In a sense Dimitar Berbatov, who emerged from behind a door with his beaming manager yesterday afternoon in an entry so theatrical that it seemed to demand a round of applause, was yet another final piece; the target man Wayne Rooney isn't and whom United have already seemed in need of, with only two goals from three league games. But for once Ferguson can settle back to watch his acquisition -- who heads straight into the encounter Ferguson relishes like none other: Liverpool at Anfield, boosted by the unexpected return of Fernando Torres and Steven Gerrard -- safe in the knowledge that his squad was already pretty much complete.
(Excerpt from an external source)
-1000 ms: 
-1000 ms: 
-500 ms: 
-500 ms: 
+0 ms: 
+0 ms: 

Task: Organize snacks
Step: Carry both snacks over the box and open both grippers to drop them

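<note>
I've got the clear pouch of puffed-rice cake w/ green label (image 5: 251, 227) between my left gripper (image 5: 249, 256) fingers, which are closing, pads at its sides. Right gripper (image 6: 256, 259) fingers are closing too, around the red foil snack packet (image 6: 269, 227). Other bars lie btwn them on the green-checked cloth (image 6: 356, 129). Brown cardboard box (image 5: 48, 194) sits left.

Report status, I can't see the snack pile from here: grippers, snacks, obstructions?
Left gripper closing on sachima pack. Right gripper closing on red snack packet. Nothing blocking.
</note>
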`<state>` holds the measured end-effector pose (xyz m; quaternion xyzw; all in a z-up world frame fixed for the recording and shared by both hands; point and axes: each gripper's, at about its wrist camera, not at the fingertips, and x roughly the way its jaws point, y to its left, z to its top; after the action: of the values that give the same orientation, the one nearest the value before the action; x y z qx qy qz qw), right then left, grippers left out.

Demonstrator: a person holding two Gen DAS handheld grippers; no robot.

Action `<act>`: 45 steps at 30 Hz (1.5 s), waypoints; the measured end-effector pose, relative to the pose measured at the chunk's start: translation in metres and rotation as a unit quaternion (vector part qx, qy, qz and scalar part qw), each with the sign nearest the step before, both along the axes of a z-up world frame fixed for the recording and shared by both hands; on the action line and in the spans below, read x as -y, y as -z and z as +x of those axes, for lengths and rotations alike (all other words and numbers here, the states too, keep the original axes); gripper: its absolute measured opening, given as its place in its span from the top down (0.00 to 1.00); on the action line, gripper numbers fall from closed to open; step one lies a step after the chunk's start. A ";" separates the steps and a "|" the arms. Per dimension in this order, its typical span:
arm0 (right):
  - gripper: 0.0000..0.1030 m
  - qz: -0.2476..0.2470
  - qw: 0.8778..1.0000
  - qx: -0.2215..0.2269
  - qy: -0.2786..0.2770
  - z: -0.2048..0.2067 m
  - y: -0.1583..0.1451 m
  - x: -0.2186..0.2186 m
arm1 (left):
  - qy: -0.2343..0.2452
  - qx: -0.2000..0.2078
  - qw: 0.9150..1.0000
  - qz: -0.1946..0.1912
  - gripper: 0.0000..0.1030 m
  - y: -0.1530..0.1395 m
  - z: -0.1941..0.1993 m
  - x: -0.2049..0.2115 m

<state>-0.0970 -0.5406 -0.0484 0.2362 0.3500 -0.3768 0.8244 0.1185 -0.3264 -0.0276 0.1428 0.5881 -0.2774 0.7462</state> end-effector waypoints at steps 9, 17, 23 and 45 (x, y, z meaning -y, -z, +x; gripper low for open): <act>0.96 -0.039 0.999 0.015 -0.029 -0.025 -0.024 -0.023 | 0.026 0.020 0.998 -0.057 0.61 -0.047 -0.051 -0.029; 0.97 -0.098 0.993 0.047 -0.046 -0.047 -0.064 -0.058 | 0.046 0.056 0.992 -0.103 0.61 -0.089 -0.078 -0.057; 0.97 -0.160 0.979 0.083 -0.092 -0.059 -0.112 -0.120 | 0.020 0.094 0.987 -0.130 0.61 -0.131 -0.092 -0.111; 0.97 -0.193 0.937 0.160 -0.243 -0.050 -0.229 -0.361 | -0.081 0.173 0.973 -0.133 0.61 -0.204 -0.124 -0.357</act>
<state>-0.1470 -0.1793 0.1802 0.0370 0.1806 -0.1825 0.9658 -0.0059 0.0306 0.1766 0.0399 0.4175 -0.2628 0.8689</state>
That, Ferguson said yesterday, is why the inevitable comparisons with Eric Cantona -- another brooding, artistic proponent of the dreamy ball skills, the game-changing touch, the arrogant bravado -- have their limitations. "When Eric came, United were fighting to get to the top and he opened the gate for us in many ways," Ferguson said. "(Now) it's a different situation. With Dimitar, there is less pressure on the team because we've had a consistent run of success over the last few years. When a new player used to come here he was the guy who was going to solve all the problems. Today that doesn't apply."
Berbatov declined comparisons with the old Diable Rouge, which Ferguson invited by declaring the £31m Bulgarian's physical presence to be a quality missing around Old Trafford since Cantona and Sheringham.
"I have my own style and I don't want to be compared with anyone else," he said. "Maybe in the future when I stop playing you will ask some young players the same question about me. That is why I play. I try to entertain. Try to make people smile with my game." In his eloquence alone, the spirit of Cantona was reborn.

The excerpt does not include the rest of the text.